TASK DESCRIPTION ::
Every line of the material below that contains the string "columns" must appear in the answer.

━━━━━━

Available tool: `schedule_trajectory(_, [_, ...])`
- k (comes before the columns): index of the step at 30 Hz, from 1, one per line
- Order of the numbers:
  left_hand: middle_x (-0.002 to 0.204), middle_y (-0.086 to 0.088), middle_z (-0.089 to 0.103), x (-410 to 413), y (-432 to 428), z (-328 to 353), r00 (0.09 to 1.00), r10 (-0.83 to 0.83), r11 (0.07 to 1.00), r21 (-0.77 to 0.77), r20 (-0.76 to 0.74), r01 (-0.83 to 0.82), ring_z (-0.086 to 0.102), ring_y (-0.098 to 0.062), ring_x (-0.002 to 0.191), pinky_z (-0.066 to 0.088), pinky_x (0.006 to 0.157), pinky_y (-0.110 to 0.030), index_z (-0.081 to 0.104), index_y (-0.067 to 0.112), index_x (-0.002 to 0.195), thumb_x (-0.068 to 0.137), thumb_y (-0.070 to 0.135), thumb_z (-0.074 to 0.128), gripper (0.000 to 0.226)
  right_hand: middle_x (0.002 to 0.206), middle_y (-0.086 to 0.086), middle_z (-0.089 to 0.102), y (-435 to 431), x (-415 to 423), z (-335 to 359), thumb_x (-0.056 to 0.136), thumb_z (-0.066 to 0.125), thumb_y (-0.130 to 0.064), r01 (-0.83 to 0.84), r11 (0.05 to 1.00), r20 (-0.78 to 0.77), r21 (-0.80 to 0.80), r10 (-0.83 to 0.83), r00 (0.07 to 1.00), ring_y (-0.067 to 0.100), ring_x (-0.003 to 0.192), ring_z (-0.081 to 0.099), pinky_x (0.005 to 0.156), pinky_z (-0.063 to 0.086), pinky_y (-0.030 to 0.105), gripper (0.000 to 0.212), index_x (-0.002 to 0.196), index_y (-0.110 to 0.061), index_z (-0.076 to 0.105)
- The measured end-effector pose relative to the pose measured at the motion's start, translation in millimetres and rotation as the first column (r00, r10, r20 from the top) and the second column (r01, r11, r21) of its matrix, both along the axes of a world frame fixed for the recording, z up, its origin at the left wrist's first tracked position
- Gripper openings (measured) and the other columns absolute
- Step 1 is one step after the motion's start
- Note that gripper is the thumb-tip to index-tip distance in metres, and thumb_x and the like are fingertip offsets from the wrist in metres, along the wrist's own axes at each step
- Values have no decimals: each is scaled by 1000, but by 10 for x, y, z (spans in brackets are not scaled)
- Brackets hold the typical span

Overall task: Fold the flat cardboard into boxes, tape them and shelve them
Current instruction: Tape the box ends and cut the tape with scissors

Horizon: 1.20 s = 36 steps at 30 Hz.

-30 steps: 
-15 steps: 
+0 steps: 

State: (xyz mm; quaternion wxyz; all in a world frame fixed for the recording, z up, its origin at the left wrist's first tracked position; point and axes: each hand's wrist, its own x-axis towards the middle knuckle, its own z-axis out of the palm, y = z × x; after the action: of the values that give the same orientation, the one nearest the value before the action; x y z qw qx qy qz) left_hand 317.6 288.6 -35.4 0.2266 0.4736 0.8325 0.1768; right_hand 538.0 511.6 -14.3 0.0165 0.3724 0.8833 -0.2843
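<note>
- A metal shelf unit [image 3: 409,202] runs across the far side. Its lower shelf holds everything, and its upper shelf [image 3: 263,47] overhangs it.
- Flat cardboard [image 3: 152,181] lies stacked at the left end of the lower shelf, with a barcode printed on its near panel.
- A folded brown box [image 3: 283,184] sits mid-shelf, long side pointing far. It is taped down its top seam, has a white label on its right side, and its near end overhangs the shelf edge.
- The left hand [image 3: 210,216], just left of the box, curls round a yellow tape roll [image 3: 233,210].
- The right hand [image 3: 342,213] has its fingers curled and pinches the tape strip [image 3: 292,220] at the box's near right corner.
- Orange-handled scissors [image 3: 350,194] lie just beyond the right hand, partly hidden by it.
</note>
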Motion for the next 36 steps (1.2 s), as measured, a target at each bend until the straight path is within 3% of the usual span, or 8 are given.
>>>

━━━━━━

ANSWER TO THIS TASK ::
- k (comes before the columns): index of the step at 30 Hz, from 1, one per line
- Gripper openings (measured) and the other columns absolute

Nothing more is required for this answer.